I used to clean apartments back in the early 80s and they had this one wall of that wood paneling. I'd clean it with a spray can of cabinet cleaner. It made it shine a little, but it was still drab brown wood paneling.
 
Wood paneling was an upgrade. The 1st couple of houses when I was growing up had some kind of thin wallboard that had taped seams and then just painted.
I grew up with lath and plaster, in house built around 1910. I never paid much attention to building, until I was 30 when I built three houses by myself. But in my late teens I began hearing occasional talk about "dry wall," which just sounded like one more way to cover a wall. Indeed going out on my own and renting my first couple houses, dry wall was was just like a plywood substitute nailed to interior framing and the pieces joined together with some kind of tape and a covering of slap dap plaster. You could see each individual 4 X 8 panel. In fact your eyes were absolutely drawn to the seams so that no improvement in building was at all evident.

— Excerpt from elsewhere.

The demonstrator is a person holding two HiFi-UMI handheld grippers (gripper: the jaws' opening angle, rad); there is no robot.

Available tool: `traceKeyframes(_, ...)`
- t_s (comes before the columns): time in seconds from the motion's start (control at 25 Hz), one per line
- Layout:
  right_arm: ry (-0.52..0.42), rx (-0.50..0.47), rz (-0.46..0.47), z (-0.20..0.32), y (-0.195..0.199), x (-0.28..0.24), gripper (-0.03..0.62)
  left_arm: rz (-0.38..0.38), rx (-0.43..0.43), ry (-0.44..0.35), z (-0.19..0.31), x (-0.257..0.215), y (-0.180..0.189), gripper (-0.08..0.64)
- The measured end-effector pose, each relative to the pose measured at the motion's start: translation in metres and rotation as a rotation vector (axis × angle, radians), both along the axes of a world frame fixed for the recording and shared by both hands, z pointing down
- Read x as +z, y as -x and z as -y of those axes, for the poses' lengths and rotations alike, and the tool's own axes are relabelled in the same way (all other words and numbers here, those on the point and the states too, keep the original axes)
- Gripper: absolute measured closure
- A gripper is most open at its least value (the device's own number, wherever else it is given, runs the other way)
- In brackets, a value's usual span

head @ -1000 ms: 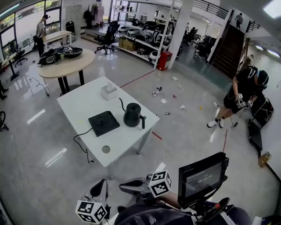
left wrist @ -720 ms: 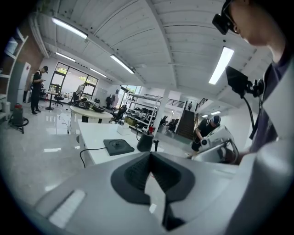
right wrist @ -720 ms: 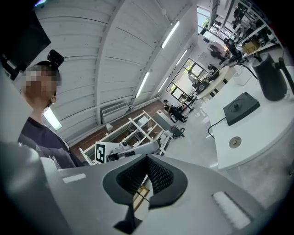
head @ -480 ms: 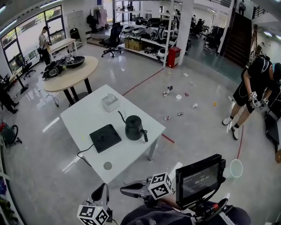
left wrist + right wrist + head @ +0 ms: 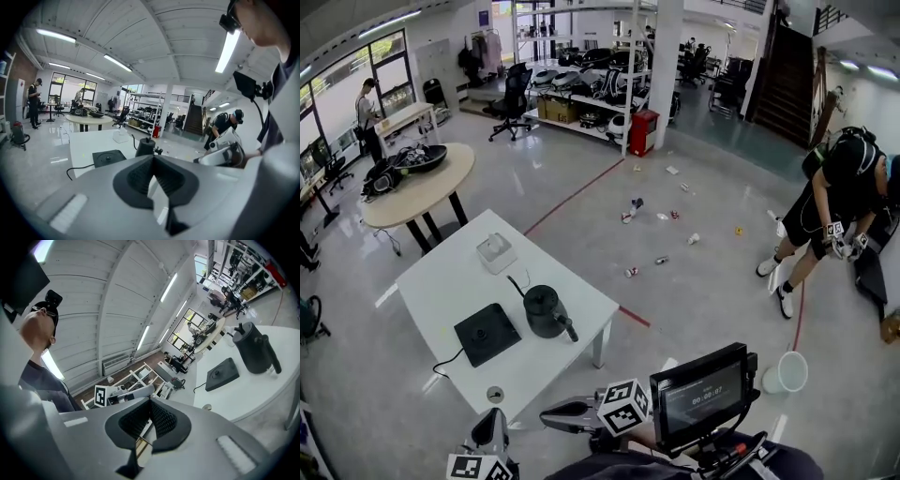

Later I began to understand that skilled professional tapers could make the wall smoother than the plaster I had grown up with. In fact it was so smooth that some people asked the pros to texture the finished walls with pressurized splatter guns, and eventually with intentional sweeping trowel processes that gave it an old fashioned plaster look, although a lot more elegant.

The first house I built, I was fine with the carpentry, but marginal on finish work. I tried to do drywall finishing on my own, and started by doing a closet. It was an embarrassing disaster. I didn't understand it at all and hired a professional. On my next house, I hired a guy who was willing to let me work with him and he taught me most of the skills. Now my drywall is good enough that I've actually done it for others, but most professionals (not all) are better and three times faster than I am.